This journey of questioning began with an exploration of academic research on women in the Middle East, a category that applies to my own positionality as well as my area of expertise. In this literature, spiritual women appear in the ethnographies of authors such as Janice Boddy (Reference Boddy1989), Lila Abu-Lughod (Reference Abu-Lughod1986), or Saba Mahmood (Reference Mahmood2011). They are studied as part of situated Muslim communities, either in a village, a tribe, or a particular urban movement, respectively. As a reader of these texts, I felt alienated from them even as I was learning about the different groups they covered. I realized this was because the intended audience was people who exist within academia but who do not have a personal spiritual or cultural understanding of practices carried out by Muslim women. These texts were best suited for community outsiders to gain a better understanding of women’s agency, ambivalence, and negotiation of various social and religious traditions. While this form of scholarship was important for speaking back to the Western view of Muslim and Middle Eastern women as oppressed and/or brainwashed, it does little for audiences who already have a nuanced or experiential understanding of these contexts. That means that I must dislocate myself from any epistemologies that I have developed outside of Western academia in order to read these texts as they are intended. These different epistemologies are what Alexander calls “pedagogies of the sacred,” spiritual and religious teachings that are almost always located elsewhere in the literature, both geographically and in the global ordering of thought. Contrary to what champions of academic diversity may believe, this is not simply an issue of differences in culture and worldviews, there is a hierarchy of frameworks—one that goes uninterrogated in many ways.

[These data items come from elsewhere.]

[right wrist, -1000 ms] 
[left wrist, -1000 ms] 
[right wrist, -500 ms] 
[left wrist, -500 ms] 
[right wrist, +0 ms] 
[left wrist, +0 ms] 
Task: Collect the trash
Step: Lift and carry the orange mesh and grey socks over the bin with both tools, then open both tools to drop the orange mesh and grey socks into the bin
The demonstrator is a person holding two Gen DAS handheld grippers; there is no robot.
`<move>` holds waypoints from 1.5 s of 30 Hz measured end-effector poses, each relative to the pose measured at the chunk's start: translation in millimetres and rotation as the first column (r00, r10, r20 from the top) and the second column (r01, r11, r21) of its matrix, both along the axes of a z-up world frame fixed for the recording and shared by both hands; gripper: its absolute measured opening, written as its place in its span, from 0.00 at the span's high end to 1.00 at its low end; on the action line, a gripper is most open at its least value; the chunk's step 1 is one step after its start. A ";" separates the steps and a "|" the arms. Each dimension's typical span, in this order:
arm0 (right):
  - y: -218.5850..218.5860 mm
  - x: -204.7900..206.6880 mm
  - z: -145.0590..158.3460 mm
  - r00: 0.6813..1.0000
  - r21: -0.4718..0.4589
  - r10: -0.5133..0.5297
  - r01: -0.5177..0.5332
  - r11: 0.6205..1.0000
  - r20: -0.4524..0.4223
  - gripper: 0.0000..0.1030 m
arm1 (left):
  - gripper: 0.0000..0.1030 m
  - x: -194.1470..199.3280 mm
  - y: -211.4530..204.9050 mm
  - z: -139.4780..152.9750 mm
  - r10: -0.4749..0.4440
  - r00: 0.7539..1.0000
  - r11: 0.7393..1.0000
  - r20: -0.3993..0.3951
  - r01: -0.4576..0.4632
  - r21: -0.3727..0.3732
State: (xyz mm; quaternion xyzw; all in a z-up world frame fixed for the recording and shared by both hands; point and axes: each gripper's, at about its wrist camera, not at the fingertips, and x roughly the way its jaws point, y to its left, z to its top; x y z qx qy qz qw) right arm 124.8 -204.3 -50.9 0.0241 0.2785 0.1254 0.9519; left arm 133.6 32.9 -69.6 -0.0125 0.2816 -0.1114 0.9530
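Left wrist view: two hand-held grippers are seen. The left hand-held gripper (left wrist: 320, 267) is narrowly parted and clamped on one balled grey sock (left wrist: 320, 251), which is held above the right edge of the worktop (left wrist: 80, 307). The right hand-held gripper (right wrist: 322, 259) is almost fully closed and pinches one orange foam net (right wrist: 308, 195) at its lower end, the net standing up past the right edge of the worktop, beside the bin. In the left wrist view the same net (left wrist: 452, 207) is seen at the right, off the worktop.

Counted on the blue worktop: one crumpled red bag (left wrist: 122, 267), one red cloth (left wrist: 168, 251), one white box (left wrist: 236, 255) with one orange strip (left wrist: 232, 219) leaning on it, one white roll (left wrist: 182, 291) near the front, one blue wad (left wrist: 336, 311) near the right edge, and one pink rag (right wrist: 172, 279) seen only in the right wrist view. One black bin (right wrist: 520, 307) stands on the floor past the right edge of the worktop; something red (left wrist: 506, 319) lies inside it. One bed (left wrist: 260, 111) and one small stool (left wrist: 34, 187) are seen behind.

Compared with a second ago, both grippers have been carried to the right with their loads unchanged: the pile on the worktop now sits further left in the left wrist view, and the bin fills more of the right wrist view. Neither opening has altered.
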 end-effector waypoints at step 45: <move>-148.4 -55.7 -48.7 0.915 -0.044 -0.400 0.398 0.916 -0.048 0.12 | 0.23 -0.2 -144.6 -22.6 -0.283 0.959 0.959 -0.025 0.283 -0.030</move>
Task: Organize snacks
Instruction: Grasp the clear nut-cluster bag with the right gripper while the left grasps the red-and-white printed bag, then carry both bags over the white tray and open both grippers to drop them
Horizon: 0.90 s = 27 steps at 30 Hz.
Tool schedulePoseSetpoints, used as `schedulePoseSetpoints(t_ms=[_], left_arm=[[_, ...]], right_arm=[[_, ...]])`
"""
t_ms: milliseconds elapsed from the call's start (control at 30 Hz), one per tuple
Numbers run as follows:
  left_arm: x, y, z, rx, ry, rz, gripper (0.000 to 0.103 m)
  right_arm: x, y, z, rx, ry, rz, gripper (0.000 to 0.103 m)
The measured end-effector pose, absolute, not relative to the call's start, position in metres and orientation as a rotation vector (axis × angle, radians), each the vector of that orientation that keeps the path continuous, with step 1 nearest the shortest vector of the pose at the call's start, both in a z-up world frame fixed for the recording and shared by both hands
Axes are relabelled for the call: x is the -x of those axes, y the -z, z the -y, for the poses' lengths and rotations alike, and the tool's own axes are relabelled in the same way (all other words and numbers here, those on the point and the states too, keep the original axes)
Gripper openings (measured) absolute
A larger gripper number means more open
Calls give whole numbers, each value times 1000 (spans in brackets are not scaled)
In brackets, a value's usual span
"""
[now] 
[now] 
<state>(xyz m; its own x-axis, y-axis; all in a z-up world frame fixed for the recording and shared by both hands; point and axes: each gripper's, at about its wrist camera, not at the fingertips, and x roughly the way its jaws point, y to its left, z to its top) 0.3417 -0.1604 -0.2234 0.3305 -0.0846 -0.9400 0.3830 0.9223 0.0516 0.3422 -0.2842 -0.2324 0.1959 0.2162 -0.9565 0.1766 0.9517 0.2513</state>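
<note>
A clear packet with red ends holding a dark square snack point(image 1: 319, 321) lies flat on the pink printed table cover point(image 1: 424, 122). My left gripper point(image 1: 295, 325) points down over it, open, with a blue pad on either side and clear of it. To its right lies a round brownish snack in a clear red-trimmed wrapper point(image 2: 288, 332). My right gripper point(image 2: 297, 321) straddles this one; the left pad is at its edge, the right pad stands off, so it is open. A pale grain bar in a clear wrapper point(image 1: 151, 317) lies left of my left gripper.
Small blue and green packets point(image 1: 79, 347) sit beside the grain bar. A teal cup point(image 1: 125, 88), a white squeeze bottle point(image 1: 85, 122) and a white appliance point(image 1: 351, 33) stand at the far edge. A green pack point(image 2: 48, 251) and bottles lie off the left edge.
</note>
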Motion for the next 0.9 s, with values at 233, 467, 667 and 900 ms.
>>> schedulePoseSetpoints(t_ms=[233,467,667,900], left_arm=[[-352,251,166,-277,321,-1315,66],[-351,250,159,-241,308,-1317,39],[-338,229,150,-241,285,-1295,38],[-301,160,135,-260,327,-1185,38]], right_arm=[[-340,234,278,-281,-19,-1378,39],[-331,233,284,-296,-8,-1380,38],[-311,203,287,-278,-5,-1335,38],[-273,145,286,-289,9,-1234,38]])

As a result, I have had to develop a dual epistemological position that allows me to access (though not fully embody) the subjectivity of the individual Westernized researcher of these communities AND the subjectivity of the researched, who are part of a wider group with similar characteristics and beliefs to myself. Where I stand in relation to the spiritual effectively determines where I stand in the research relationship, either as a knower or somebody to be known, never both. In literature on women in the Middle East, I have observed that believers and spiritual people are the ones who are studied, ideally by non-believers (though we can’t know for sure) and those who use methods deemed proper by Western higher education institutions. Some of the methods I am referring to here include empirical research and observation, the reading and recording of practices, and finally referencing and citing other works that pertain to this line of research. This research relationship creates an epistemological separation between knower and known, one that marks their respective subjectivities in ways that render them ontologically opposed. I hope to show through the examples of spiritual, metaphysical, or religious knowledge that any fixed epistemological method for understanding the self and what it means to be a subject creates not only a different lifeworld and accompanying perspective, but an entirely different ontology. Thus rendering any modes of care practiced by spiritual people illegible or untranslatable to Western hegemonic thought. Additionally, any theorizing that attempts to void these practices of their spiritual elements ends up replicating the same epistemological violence committed on these communities since the beginning of European colonization.
1. Internal incoherence
The spiritual and religious resurfaced into my own life as a source of comfort during times of distress. The first time was in the aftermath of a mental breakdown that was aggravated by the stress and living conditions of the 2020 pandemic. In this instance it came to me as a form of self-care, an individual pursuit of knowledges and rituals to help me soothe a nervous system that was not properly responding to counseling and psychotherapy. The second time was sparked by the ongoing decimation of Palestine, Lebanon, and Sudan. Again, the more mainstreamed forms of self-care could not hold enough “space” for the grief and cognitive dissonance of living in and working with the same institutions legitimizing and enacting annihilation on populations from my part of the world.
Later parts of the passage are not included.